> **What to do**
Pick each line containing the word "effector" out of the data below.

> **Record excerpts**
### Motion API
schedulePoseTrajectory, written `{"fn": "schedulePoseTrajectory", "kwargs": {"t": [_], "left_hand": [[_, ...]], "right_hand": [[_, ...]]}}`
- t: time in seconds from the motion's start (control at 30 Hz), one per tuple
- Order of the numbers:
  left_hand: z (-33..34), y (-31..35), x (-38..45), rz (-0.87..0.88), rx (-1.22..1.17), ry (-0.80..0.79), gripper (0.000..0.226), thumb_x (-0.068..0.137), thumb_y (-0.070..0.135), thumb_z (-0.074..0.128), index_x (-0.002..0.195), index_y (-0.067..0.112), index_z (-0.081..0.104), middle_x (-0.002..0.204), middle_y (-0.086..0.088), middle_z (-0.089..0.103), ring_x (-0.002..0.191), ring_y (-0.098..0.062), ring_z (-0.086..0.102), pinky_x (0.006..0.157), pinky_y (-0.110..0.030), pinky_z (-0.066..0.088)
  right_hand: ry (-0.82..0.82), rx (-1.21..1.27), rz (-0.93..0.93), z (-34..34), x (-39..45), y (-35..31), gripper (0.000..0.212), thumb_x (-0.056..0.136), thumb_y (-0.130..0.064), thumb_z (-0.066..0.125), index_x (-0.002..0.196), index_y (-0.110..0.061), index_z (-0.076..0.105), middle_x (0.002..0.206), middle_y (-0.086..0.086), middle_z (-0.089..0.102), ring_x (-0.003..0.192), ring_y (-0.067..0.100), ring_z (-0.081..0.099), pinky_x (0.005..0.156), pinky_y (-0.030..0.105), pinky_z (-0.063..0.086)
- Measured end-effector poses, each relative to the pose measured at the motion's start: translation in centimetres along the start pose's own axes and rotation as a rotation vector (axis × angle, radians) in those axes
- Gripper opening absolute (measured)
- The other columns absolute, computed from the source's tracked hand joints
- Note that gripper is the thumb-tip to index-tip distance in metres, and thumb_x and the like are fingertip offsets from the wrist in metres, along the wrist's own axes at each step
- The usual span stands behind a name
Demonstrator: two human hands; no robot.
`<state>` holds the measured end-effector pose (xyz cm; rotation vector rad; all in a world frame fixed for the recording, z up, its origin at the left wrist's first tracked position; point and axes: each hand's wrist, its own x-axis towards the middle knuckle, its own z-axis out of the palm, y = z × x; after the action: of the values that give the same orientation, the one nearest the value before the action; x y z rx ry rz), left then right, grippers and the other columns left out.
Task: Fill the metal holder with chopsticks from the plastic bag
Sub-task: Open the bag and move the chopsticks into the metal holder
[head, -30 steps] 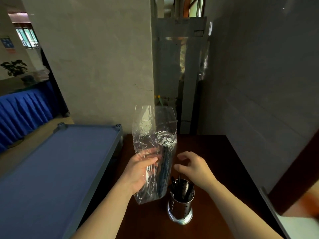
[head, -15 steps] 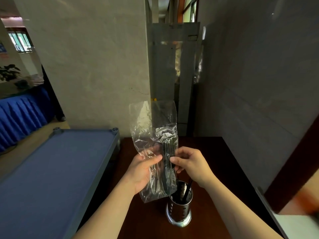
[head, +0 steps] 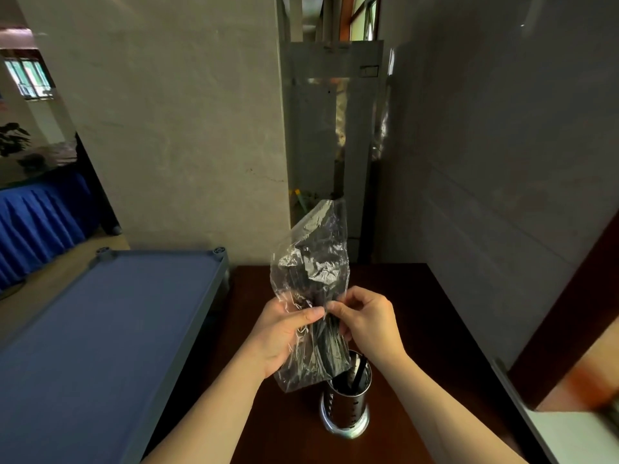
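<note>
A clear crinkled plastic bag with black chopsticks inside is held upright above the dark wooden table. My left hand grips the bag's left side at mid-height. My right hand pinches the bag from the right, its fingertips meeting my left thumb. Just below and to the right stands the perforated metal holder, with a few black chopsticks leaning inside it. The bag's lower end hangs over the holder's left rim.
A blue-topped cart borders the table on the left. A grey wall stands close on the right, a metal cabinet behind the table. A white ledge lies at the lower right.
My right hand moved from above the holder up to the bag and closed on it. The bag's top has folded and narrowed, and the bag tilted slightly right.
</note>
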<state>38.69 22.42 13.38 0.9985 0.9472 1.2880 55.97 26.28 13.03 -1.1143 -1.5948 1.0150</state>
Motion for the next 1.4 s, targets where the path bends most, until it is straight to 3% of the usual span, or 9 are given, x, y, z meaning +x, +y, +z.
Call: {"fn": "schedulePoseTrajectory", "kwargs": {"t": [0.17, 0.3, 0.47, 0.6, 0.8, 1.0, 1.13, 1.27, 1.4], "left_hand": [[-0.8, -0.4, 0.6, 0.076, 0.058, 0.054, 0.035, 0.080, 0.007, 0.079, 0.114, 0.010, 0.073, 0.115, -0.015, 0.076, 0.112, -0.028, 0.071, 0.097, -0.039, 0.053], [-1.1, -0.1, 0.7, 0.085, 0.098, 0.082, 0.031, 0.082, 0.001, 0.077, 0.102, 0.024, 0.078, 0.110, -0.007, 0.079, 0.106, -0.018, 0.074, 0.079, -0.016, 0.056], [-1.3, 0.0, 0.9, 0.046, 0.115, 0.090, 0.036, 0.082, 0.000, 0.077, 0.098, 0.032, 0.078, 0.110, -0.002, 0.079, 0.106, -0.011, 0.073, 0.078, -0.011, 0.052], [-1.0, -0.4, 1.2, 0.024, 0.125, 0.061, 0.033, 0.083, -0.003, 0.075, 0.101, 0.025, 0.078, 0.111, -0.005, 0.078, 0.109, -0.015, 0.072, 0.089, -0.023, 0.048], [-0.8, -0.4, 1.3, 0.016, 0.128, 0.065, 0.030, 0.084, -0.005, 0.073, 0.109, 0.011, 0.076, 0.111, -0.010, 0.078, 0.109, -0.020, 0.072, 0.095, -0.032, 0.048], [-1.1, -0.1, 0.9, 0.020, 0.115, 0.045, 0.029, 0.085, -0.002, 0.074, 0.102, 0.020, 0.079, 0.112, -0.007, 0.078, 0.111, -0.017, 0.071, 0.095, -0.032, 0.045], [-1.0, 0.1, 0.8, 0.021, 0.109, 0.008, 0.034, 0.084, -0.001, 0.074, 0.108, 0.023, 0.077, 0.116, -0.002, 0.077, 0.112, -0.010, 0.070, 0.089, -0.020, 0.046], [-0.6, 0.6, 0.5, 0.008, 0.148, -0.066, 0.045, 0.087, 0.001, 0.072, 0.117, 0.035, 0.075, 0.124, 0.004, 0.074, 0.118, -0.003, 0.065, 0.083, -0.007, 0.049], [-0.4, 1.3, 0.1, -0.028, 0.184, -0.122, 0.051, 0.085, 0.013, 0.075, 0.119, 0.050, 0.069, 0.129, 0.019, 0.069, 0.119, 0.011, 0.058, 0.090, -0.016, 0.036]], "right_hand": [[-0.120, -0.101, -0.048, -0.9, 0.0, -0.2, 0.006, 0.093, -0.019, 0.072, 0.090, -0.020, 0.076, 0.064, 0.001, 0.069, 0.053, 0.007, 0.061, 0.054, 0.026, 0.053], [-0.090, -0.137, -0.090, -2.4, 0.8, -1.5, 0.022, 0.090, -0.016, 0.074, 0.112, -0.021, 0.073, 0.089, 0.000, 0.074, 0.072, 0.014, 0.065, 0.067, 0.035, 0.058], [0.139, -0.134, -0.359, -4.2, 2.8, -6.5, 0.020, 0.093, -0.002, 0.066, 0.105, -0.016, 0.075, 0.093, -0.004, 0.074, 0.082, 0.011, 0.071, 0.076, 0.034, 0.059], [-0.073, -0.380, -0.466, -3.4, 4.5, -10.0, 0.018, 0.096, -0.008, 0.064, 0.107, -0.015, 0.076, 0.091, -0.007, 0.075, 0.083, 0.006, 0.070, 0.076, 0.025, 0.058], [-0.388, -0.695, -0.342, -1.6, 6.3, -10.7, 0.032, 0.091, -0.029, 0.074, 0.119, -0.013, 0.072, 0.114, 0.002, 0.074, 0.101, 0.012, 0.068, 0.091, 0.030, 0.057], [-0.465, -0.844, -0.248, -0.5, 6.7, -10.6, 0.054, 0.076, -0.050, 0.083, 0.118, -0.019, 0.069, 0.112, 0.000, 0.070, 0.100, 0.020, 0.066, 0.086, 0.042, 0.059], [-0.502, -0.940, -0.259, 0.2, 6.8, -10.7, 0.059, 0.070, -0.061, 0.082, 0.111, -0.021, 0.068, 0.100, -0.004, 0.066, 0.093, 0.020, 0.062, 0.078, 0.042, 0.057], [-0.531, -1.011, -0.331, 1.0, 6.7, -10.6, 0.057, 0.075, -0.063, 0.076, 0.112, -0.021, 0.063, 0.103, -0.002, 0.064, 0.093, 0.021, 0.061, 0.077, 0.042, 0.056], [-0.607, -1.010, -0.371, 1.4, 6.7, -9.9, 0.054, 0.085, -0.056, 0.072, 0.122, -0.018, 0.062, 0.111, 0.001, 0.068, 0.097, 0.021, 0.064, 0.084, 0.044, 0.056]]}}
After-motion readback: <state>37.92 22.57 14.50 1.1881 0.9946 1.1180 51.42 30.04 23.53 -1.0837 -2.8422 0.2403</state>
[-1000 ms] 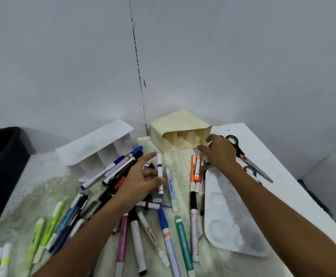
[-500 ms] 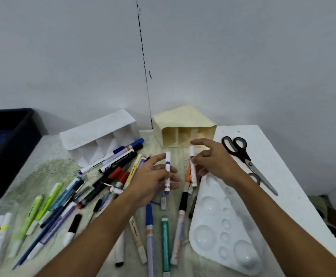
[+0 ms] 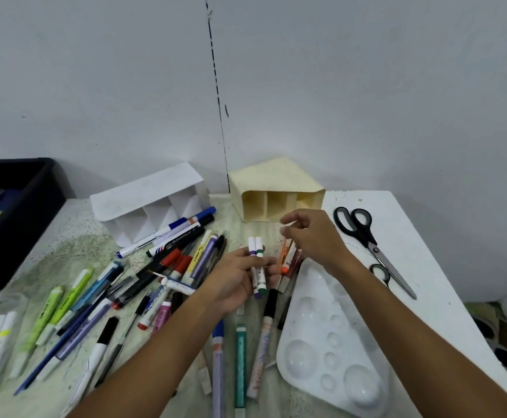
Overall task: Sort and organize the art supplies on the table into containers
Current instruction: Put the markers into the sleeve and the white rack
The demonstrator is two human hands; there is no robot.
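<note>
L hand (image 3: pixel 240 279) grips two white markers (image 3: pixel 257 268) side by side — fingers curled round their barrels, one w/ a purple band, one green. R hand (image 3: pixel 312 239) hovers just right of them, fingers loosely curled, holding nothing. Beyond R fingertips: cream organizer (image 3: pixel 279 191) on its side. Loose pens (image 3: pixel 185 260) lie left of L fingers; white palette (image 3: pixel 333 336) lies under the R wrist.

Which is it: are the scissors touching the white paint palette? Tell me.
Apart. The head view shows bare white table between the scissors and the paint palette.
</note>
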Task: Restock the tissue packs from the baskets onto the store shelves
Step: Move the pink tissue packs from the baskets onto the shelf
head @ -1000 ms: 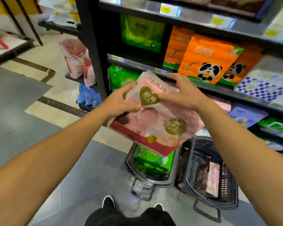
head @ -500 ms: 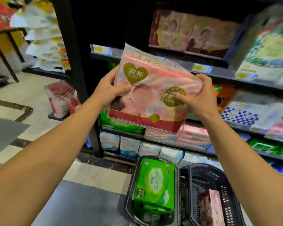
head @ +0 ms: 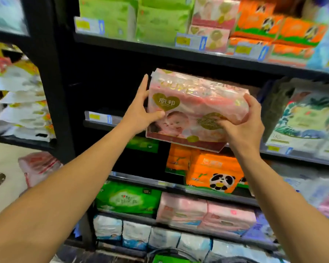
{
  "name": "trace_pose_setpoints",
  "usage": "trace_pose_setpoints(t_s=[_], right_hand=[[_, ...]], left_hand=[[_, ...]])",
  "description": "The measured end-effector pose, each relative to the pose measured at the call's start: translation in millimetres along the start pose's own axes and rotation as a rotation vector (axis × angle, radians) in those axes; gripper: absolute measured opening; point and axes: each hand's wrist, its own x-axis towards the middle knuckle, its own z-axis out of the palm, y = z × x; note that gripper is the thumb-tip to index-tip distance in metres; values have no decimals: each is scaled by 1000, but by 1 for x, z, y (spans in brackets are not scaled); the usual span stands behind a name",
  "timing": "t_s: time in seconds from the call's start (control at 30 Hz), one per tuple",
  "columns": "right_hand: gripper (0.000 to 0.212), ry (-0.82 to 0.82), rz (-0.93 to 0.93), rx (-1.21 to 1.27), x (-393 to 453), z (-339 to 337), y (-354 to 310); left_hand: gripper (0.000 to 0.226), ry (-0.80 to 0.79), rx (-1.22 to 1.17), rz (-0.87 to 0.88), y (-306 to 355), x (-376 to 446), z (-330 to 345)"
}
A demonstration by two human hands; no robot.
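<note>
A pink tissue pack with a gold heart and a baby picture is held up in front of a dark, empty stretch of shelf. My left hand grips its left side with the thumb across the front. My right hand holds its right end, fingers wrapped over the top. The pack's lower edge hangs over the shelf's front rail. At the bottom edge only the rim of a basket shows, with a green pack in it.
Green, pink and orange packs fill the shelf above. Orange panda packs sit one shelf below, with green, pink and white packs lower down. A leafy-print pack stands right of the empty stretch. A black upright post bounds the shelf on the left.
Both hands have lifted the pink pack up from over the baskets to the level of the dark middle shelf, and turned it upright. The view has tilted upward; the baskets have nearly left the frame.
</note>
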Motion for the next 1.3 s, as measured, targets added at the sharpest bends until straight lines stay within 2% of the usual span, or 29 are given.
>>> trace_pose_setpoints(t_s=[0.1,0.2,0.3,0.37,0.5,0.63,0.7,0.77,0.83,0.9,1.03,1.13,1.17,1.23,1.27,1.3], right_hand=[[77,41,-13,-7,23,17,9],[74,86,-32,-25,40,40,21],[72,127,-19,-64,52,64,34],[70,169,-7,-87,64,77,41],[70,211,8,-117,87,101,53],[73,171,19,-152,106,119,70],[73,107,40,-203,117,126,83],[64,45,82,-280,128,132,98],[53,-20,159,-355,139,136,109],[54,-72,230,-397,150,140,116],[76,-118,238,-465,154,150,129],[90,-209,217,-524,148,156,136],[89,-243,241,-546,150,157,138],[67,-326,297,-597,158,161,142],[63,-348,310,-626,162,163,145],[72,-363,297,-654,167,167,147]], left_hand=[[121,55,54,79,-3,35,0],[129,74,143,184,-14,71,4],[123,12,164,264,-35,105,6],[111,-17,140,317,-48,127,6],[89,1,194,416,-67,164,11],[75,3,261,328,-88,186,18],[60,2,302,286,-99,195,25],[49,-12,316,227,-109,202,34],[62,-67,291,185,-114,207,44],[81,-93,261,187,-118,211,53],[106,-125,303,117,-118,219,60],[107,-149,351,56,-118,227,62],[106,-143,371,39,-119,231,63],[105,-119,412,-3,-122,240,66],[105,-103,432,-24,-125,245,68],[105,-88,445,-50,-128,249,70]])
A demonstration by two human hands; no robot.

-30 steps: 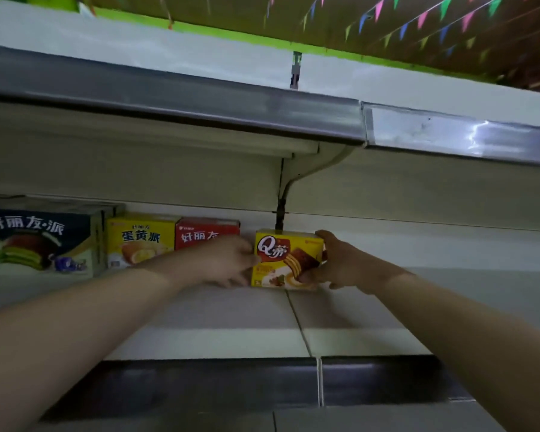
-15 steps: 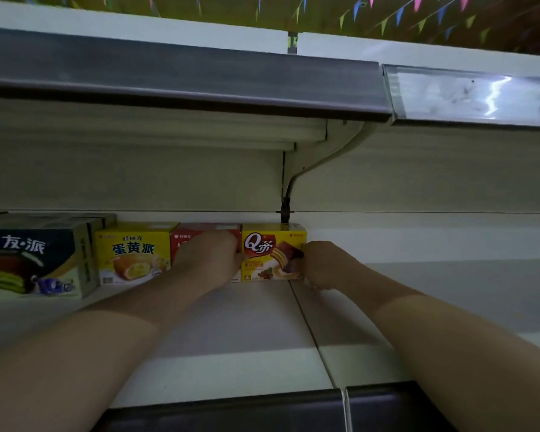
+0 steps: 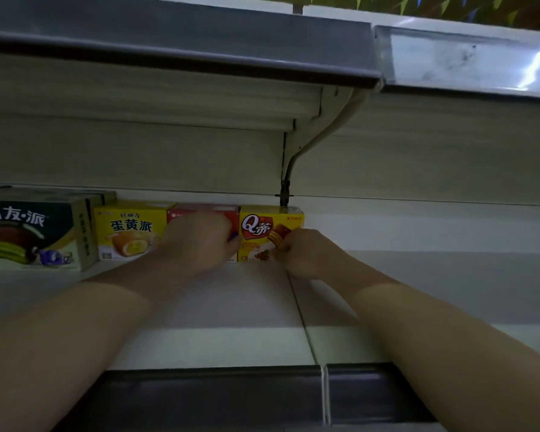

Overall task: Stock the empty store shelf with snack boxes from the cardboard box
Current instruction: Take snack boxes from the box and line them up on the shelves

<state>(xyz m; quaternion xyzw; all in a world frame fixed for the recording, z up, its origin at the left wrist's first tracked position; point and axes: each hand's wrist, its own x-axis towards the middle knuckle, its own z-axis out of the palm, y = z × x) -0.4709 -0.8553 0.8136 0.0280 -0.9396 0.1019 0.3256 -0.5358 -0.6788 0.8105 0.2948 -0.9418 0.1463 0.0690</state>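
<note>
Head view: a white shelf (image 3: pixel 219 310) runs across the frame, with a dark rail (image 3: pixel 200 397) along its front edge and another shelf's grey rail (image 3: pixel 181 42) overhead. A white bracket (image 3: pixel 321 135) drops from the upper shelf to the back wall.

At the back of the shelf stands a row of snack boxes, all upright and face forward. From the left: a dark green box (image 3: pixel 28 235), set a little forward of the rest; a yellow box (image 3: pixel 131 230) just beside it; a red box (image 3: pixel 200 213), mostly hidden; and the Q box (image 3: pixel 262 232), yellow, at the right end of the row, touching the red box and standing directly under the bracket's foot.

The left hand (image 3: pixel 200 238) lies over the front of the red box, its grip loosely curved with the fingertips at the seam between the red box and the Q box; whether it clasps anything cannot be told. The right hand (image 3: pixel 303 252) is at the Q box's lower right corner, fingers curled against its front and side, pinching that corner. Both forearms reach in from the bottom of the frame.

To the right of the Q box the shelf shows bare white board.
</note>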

> **The completed task**
- Measured end-effector poses, each relative to the pose measured at the motion's start: translation in centimetres along the start pose's own axes and rotation as a rotation vector (axis × angle, radians) in those axes
`<state>` holds the measured end-effector pose (xyz cm; rotation vector rad; all in a world frame fixed for the recording, z up, its origin at the left wrist's first tracked position; point and axes: each hand's wrist, its own x-axis towards the middle knuckle, its own z-axis out of the palm, y = z × x; after the action: of the values that give the same orientation, the one nearest the value before the action; x y z rx ry rz), left then right, grippers and the other columns left out.
  "description": "The measured end-effector pose, each relative to the pose measured at the call's start: translation in millimetres along the start pose's own axes and rotation as a rotation vector (axis × angle, radians) in those axes; gripper: absolute measured opening; point and axes: each hand's wrist, its own x-axis towards the middle knuckle, its own z-axis out of the palm, y = z × x; note that gripper is the thumb-tip to index-tip distance in metres; values have no decimals: each is scaled by 1000, but by 1 for x, z, y (spans in brackets are not scaled); the usual span stands behind a name",

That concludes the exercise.